DBSCAN Clusterer

Cluster detections

  • Library:
  • Phased Array System Toolbox / Detection

Description

Cluster data using the density-based spatial clustering of applications with noise (DBSCAN) algorithm. The DBSCAN Clusterer block can cluster any type of data. The block can also solve for the threshold parameter (epsilon) and can perform data disambiguation in two dimensions.

Ports

Input

expand all

Input data, specified as a real-valued N-by-P matrix, where N is the number of data points to cluster. P is the number of feature dimensions. The DBSCAN algorithm can cluster any type of data with appropriate Minimum number of points in a cluster and Cluster threshold epsilon settings.

Data Types: double

Enable automatic update of the epsilon estimate, specified as false or true.

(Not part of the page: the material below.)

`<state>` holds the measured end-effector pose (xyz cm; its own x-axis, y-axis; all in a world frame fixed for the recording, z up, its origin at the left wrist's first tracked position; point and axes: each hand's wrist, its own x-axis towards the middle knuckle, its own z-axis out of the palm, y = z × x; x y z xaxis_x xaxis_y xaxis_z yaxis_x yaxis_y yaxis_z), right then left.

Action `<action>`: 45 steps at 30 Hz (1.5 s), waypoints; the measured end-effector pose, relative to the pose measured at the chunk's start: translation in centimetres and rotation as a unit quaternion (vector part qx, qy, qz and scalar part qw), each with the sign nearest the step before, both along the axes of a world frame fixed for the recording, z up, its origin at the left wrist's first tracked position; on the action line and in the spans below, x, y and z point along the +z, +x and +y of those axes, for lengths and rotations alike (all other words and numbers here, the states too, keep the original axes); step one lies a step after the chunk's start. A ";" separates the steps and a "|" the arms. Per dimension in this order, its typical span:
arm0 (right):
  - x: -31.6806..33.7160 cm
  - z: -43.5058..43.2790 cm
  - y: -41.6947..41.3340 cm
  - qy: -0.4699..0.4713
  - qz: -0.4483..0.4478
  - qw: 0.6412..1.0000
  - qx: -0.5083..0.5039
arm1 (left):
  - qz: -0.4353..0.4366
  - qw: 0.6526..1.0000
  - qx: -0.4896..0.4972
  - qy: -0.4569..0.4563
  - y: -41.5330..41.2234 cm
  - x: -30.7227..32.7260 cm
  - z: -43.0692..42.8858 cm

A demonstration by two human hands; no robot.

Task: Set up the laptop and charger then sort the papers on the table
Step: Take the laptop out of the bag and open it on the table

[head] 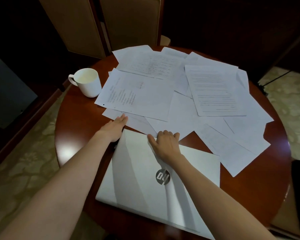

  • When true, the epsilon threshold is first estimated as the average of the knees of the k-NN search curves. The estimate is then added to a buffer of size L, set by the Length of cluster threshold epsilon history parameter. The final value of epsilon is calculated as the average of the L-length epsilon history buffer. If Length of cluster threshold epsilon history is set to one, the estimate is memory-less. Memory-less means that each epsilon estimate is immediately used and no moving-average smoothing occurs.

  • When false, a previous epsilon estimate is used. Estimating epsilon is computationally intensive and not recommended for large data sets.

Dependencies

To enable this port, set the Source of cluster threshold epsilon parameter to Auto and set the Maximum number of points for 'Auto' epsilon parameter.

Data Types: Boolean

Ambiguity limits, specified as a 1-by-2 real-valued vector or 2-by-2 real-valued matrix. For a single ambiguity dimension, specify the limits as a 1-by-2 vector [MinAmbiguityLimitDimension1,MaxAmbiguityLimitDimension1]. For two ambiguity dimensions, specify the limits as a 2-by-2 matrix [MinAmbiguityLimitDimension1, MaxAmbiguityLimitDimension1; MinAmbiguityLimitDimension2,MaxAmbiguityLimitDimension2].

Clustering can occur across boundaries to ensure that ambiguous detections are appropriately clustered for up to two dimensions. The ambiguous columns of the input port data X are defined using the Indices of ambiguous dimensions parameter. The AmbLims parameter defines the minimum and maximum ambiguity limits in the same units as used in the Indices of ambiguous dimensions columns of the input data X.

Dependencies

To enable this port, select the Enable disambiguation of dimensions check box.

Data Types: double

Output

expand all

Cluster indices, returned as an N-by-1 integer-valued column vector. Cluster IDs represent the clustering results of the DBSCAN algorithm. A value equal to '-1' implies a DBSCAN noise point. Positive Idx values correspond to clusters that satisfy the DBSCAN clustering criteria.

Dependencies

To enable this port, set the Define outputs for Simulink block parameter to Index or Index and ID.

Data Types: double

Alternative cluster IDs, returned as a 1-by-N row vector of positive integers. Each value is a unique identifier indicating a hypothetical target cluster. This argument contains unique positive cluster IDs for all points including noise. In contrast, the Idx output argument labels noise points with '–1'. Use this output as input to Phased Array System Toolbox™ blocks such as Range Estimator and Doppler Estimator.

Dependencies

To enable this port, set the Define outputs for Simulink block parameter to Cluster ID or Index and ID.

Data Types: double

Parameters

expand all

Type of cluster data output, specified as:.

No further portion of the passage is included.